Aim of the exercise — Nothing outside the stretch is wanted. Repeat exactly the lines of the listing below from the one that contains "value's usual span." through the one that contains "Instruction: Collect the", both ends included.

Data provided —

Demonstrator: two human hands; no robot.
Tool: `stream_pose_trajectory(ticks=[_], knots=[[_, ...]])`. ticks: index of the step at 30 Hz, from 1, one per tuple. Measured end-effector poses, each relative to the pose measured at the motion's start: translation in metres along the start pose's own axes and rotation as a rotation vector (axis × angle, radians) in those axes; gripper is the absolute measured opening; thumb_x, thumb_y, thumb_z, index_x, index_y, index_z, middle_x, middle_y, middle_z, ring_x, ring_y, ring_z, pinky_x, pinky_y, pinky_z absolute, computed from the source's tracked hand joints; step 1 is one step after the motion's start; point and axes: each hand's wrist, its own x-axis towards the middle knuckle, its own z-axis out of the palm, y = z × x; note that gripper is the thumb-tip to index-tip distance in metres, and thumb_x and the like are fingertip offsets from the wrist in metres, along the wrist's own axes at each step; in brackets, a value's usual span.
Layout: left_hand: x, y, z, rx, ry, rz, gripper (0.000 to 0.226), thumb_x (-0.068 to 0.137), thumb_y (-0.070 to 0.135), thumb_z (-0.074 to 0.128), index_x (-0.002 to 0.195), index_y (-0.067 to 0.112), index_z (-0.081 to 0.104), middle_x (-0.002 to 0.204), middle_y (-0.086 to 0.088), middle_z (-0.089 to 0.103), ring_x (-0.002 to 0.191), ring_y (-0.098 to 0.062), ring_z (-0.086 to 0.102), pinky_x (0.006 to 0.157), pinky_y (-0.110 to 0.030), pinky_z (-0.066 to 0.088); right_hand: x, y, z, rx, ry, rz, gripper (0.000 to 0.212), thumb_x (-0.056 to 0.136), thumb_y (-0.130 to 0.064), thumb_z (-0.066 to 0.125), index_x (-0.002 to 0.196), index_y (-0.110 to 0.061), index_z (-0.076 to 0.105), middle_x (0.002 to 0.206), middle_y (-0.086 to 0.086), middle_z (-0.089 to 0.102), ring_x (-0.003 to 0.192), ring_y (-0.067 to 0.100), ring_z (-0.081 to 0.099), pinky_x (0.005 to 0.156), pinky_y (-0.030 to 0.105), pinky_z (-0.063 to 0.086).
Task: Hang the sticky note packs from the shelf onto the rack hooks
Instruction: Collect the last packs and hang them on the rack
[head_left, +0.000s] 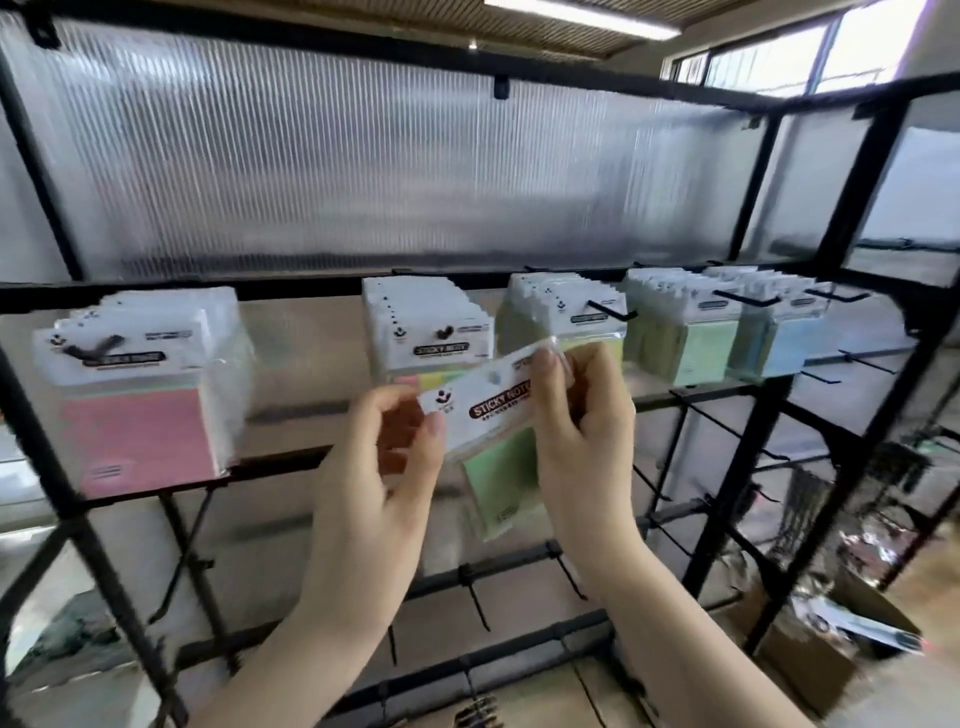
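Observation:
A green sticky note pack (498, 415) with a white "STICKY NOTE" header is held tilted in front of the rack, its round hang hole showing. My left hand (384, 462) pinches the header's left end. My right hand (576, 431) grips its right end with thumb and fingers. Just behind the pack, a bundle of packs (431, 332) hangs on a black hook (441, 332). Further bundles hang on the rack: pink packs (140, 395) at left, yellow-green packs (561, 317), green packs (685, 332) and blue packs (779, 332) to the right.
The black metal rack frame (727, 452) backs onto a ribbed translucent panel (363, 171). Several bare hooks (867, 361) stick out at lower right. Cardboard boxes (810, 670) sit on the floor at bottom right.

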Motion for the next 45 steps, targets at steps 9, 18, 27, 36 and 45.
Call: stream_pose_trajectory(ticks=[9, 18, 27, 36, 45], knots=[[-0.002, 0.040, 0.141, -0.099, -0.247, -0.005, 0.037, 0.085, 0.058, 0.050, 0.088, 0.023, 0.060, 0.068, 0.009, 0.062, 0.054, -0.006, 0.053, 0.052, -0.020, 0.044, 0.027, 0.045, -0.125, -0.118, 0.173, 0.091, 0.028, 0.098, -0.029, 0.047, 0.079, -0.008, 0.046, 0.061, -0.012, 0.047, 0.056, 0.001, 0.040, 0.053, 0.015, 0.035], [0.052, 0.039, 0.243, -0.058, -0.260, 0.016, 0.022, 0.095, 0.024, 0.055, 0.081, 0.007, 0.053, 0.064, 0.000, 0.051, 0.059, -0.006, 0.049, 0.057, -0.020, 0.039, 0.089, 0.075, -0.197, -0.227, 0.055, 0.133, 0.022, 0.092, -0.028, 0.061, 0.079, -0.021, 0.044, 0.067, -0.008, 0.047, 0.055, -0.004, 0.044, 0.055, 0.011, 0.036], [0.101, 0.020, 0.307, -0.097, -0.265, 0.020, 0.040, 0.095, 0.029, 0.055, 0.061, 0.014, 0.041, 0.053, 0.002, 0.037, 0.051, -0.017, 0.040, 0.051, -0.038, 0.037, 0.148, 0.121, -0.216, -0.247, 0.139, 0.186, 0.030, 0.092, -0.023, 0.063, 0.069, -0.019, 0.044, 0.064, -0.008, 0.049, 0.049, -0.005, 0.042, 0.049, 0.009, 0.034], [0.111, 0.001, 0.325, -0.178, -0.256, 0.109, 0.038, 0.095, 0.031, 0.053, 0.061, 0.017, 0.043, 0.051, 0.006, 0.035, 0.047, -0.009, 0.034, 0.049, -0.023, 0.033, 0.167, 0.148, -0.221, -0.209, 0.105, 0.196, 0.037, 0.091, -0.034, 0.063, 0.072, -0.006, 0.048, 0.067, 0.010, 0.048, 0.060, 0.010, 0.042, 0.055, 0.023, 0.034], [0.108, -0.012, 0.326, -0.002, -0.129, 0.085, 0.019, 0.092, 0.029, 0.058, 0.089, 0.010, 0.059, 0.068, 0.008, 0.050, 0.058, -0.005, 0.046, 0.056, -0.017, 0.039, 0.167, 0.162, -0.215, -0.137, 0.037, 0.148, 0.034, 0.092, -0.027, 0.062, 0.066, -0.023, 0.041, 0.053, -0.018, 0.042, 0.051, -0.001, 0.035, 0.050, 0.012, 0.030]])
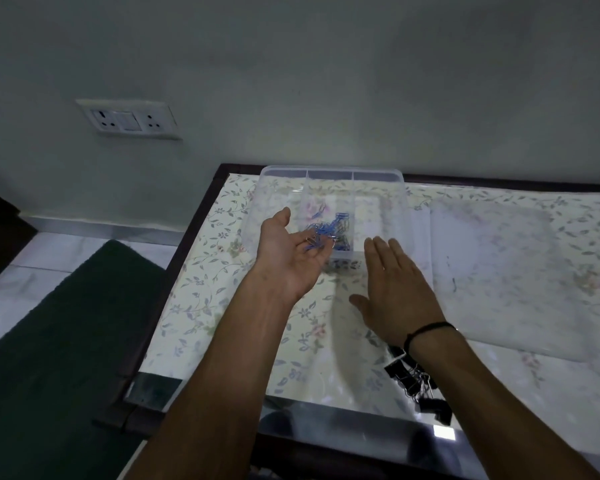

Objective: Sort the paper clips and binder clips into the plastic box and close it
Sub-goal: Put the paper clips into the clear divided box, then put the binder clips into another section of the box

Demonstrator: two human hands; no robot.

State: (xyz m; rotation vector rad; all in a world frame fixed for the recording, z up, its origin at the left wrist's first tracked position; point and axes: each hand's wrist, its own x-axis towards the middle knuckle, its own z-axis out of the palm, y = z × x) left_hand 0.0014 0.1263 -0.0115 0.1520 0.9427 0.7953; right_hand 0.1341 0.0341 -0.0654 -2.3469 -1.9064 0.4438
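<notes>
The person's left hand (291, 251), in the middle of the frame, is turned palm up and half cupped, with some blue paper clips (314, 241) lying on the fingers, just at the near edge of the clear plastic box (329, 178). The right hand (395, 289) hovers flat and spread, palm down, a little to the right of it, and holds nothing. The step in hand seems to be tipping these clips into the middle compartment, where more blue clips (336, 223) already lie. To do it well, the palm should tilt slowly over that compartment, so that no clip slides into the left section or falls over the wall; the free hand could steady the light box. The black binder clips (418, 382) are waiting in a pile at the lower right of the frame, partly under the right forearm, so the sorting is not finished. The lid (499, 271), a clear sheet, lies to the right of the box on the flowered table cover (208, 299). Nothing blocks the way, but the dim light and the transparent walls make the dividers hard to see.
</notes>
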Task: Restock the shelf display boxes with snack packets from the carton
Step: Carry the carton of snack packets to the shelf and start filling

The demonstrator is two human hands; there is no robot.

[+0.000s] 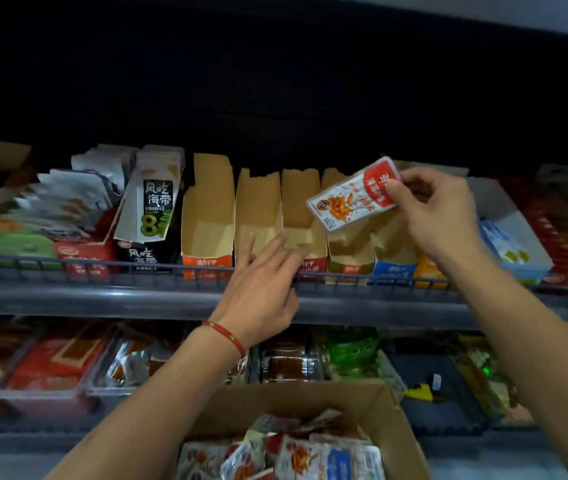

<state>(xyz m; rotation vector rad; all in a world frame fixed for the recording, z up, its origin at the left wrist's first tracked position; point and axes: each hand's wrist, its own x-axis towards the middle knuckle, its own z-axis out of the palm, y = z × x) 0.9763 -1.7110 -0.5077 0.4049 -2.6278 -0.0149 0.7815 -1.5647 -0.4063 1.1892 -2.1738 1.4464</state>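
My right hand (427,216) pinches a red snack packet (353,195), long axis running eight to two o'clock, while my left hand (261,289) spreads flat against a display box (258,216).

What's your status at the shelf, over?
Right hand pinches a red-and-white snack packet above the empty display boxes. Left hand open, fingers at a box front. Carton below holds more packets. Nothing blocking.

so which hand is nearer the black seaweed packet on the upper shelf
Left. The left hand reaches over the empty display boxes just right of the black seaweed packet; the right hand pinches a red snack packet farther right.
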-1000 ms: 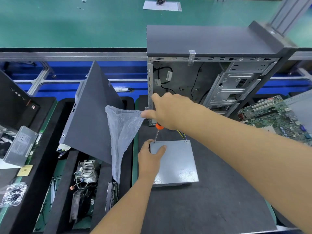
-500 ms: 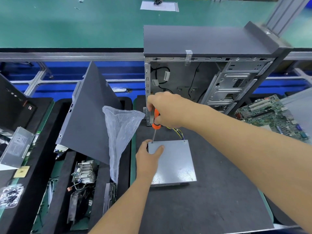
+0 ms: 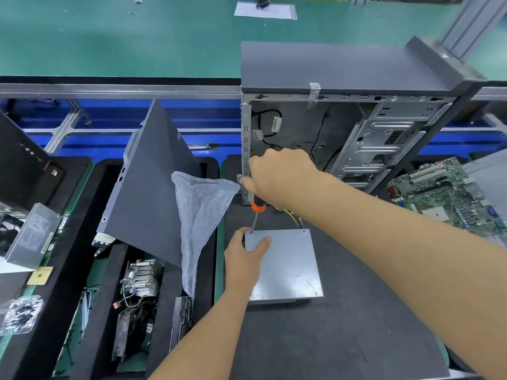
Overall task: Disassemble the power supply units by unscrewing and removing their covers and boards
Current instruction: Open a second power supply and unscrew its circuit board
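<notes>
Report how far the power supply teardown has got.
Done: the power supply unit lies out of the computer case.
In hand: the right hand drives the screwdriver at its far-left corner; the left hand steadies it.
Left: cover still on, near-corner screws still visible.

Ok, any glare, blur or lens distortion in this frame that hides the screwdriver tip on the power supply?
Head view: lighting even, soft sheen on the power supply cover, no blown glare; wide-angle bends the conveyor rail and stretches the right forearm; screwdriver tip reasonably sharp at the cover's far-left corner, beside the left hand; edges slightly soft.
</notes>
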A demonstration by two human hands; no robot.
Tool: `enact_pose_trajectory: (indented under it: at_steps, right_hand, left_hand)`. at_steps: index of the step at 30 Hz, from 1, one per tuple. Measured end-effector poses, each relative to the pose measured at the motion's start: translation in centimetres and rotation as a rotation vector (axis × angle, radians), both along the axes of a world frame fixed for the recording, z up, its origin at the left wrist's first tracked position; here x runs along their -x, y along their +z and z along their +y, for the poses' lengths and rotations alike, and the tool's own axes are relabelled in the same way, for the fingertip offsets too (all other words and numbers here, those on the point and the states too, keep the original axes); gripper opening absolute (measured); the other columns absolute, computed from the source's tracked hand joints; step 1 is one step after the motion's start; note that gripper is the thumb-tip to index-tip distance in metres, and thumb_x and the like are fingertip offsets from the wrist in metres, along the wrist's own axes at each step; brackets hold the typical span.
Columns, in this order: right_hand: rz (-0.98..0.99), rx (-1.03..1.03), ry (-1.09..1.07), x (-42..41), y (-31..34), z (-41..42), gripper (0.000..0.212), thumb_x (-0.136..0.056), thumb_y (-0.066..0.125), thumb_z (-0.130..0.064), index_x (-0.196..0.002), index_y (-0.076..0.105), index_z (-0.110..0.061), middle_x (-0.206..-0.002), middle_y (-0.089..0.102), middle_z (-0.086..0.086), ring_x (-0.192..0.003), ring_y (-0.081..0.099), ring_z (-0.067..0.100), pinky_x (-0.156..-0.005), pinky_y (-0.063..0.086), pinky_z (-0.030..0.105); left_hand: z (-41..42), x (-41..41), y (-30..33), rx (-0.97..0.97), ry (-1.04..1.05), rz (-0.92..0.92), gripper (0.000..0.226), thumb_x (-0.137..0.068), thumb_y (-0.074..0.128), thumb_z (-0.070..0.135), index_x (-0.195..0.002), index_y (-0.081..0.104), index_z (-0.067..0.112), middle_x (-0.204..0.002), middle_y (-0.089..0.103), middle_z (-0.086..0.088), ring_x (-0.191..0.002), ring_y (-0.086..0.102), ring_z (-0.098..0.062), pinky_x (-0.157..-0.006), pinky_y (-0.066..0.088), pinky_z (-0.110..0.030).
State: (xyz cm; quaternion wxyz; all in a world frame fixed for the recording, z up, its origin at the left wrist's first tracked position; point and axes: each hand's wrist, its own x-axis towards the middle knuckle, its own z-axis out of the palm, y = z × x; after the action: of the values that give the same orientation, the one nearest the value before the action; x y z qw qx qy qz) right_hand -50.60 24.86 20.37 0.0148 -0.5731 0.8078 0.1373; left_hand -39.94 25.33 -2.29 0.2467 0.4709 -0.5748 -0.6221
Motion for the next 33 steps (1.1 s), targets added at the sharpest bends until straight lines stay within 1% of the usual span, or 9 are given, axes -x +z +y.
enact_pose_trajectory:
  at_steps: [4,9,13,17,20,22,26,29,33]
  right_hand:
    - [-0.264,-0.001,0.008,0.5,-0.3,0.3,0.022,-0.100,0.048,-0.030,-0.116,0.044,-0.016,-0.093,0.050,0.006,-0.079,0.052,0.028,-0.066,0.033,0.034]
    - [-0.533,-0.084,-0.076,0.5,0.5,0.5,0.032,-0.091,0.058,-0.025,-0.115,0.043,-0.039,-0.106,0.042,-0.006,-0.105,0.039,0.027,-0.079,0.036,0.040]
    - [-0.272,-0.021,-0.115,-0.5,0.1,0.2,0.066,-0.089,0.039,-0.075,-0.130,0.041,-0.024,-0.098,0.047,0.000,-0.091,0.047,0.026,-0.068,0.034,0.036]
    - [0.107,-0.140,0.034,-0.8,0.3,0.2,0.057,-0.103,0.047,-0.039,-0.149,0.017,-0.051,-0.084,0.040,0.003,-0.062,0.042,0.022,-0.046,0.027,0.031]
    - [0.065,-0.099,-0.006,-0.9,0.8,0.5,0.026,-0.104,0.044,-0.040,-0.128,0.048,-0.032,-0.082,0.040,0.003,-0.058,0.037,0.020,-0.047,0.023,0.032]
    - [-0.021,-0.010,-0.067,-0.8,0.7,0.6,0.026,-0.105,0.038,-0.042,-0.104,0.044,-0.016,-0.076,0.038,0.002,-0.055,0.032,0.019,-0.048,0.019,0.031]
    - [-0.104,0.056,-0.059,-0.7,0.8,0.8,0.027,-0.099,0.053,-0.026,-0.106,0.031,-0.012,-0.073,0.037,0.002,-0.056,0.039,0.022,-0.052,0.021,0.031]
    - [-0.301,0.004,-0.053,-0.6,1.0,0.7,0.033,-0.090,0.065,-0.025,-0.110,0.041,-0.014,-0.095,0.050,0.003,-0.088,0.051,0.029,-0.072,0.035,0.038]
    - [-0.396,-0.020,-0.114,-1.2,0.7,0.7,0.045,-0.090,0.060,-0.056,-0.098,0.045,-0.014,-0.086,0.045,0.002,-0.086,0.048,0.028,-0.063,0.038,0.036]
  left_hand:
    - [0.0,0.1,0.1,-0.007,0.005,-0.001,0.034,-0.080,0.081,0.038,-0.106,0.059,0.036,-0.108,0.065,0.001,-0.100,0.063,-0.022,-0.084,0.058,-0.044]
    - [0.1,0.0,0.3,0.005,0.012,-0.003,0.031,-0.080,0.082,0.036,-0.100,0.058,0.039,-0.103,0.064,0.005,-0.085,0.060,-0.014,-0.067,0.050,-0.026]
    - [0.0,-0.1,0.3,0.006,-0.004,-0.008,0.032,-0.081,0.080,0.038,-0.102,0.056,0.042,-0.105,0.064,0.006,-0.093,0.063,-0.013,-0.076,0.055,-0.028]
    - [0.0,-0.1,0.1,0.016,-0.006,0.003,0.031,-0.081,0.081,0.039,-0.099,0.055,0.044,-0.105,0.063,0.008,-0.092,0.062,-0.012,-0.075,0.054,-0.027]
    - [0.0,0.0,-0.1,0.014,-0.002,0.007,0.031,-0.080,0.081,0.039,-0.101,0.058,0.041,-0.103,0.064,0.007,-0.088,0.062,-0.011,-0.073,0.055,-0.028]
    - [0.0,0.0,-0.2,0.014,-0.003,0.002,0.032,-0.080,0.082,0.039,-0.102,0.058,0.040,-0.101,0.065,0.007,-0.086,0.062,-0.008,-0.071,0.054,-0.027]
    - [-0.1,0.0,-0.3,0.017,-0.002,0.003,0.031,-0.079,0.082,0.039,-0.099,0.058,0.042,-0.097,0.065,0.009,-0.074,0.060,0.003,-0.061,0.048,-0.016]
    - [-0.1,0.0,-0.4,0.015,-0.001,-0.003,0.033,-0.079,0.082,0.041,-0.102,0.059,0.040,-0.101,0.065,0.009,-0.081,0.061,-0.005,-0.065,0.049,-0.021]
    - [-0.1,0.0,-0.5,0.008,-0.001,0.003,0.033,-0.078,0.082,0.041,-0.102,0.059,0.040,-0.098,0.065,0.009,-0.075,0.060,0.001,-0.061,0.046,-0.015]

Expected output —
Tool: `stream_pose_trajectory(ticks=[_], knots=[[_, ...]])`. ticks: index of the step at 30 Hz, from 1, one per tuple. Measured end-effector poses, each relative to the pose measured at the motion's start: translation in metres along the start pose's own axes and rotation as a rotation vector (axis × angle, radians) in those axes; gripper is the absolute measured opening; thumb_x, thumb_y, thumb_z, index_x, index_y, index_z, middle_x, middle_y, middle_z, ring_x, ring_y, ring_z, pinky_x, pinky_y, pinky_z absolute, computed from the source's tracked hand joints; step 1 is one step after the motion's start; point and axes: each hand's wrist, its own x-axis towards the middle knuckle, its own z-axis out of the palm, y = z × x; note that gripper is the thumb-tip to index-tip distance in metres, and thumb_x and the like are fingertip offsets from the wrist in metres, along the wrist's own axes at each step; in brackets, a value's usual span.
Layout: left_hand: x, y, z, rx, ry, rz, gripper (0.000 to 0.226), thumb_x (-0.068 to 0.137), thumb_y (-0.070 to 0.135), thumb_z (-0.074 to 0.128), index_x (-0.002 to 0.195), index_y (-0.067 to 0.112), index_z (-0.081 to 0.104), middle_x (-0.002 to 0.204), middle_y (-0.086 to 0.088), middle_z (-0.089 to 0.103), ring_x (-0.002 to 0.191), ring_y (-0.098 to 0.062), ring_z (-0.086 to 0.102), pinky_x (0.006 to 0.157), pinky_y (-0.110 to 0.030), pinky_z (-0.066 to 0.088); right_hand: x, y, z, rx, ry, rz, gripper (0.000 to 0.212), thumb_x (-0.056 to 0.136), thumb_y (-0.130 to 0.064), thumb_z (-0.066 to 0.125), index_x (-0.002 to 0.196), index_y (-0.110 to 0.061), index_z (-0.076 to 0.105), middle_x (0.002 to 0.206), middle_y (-0.086 to 0.086), middle_z (-0.089 to 0.102), ring_x (-0.003 to 0.192), ring_y (-0.067 to 0.100), ring_z (-0.081 to 0.099), pinky_x (0.005 to 0.156), pinky_y (-0.030 to 0.105), pinky_z (-0.063 to 0.086).
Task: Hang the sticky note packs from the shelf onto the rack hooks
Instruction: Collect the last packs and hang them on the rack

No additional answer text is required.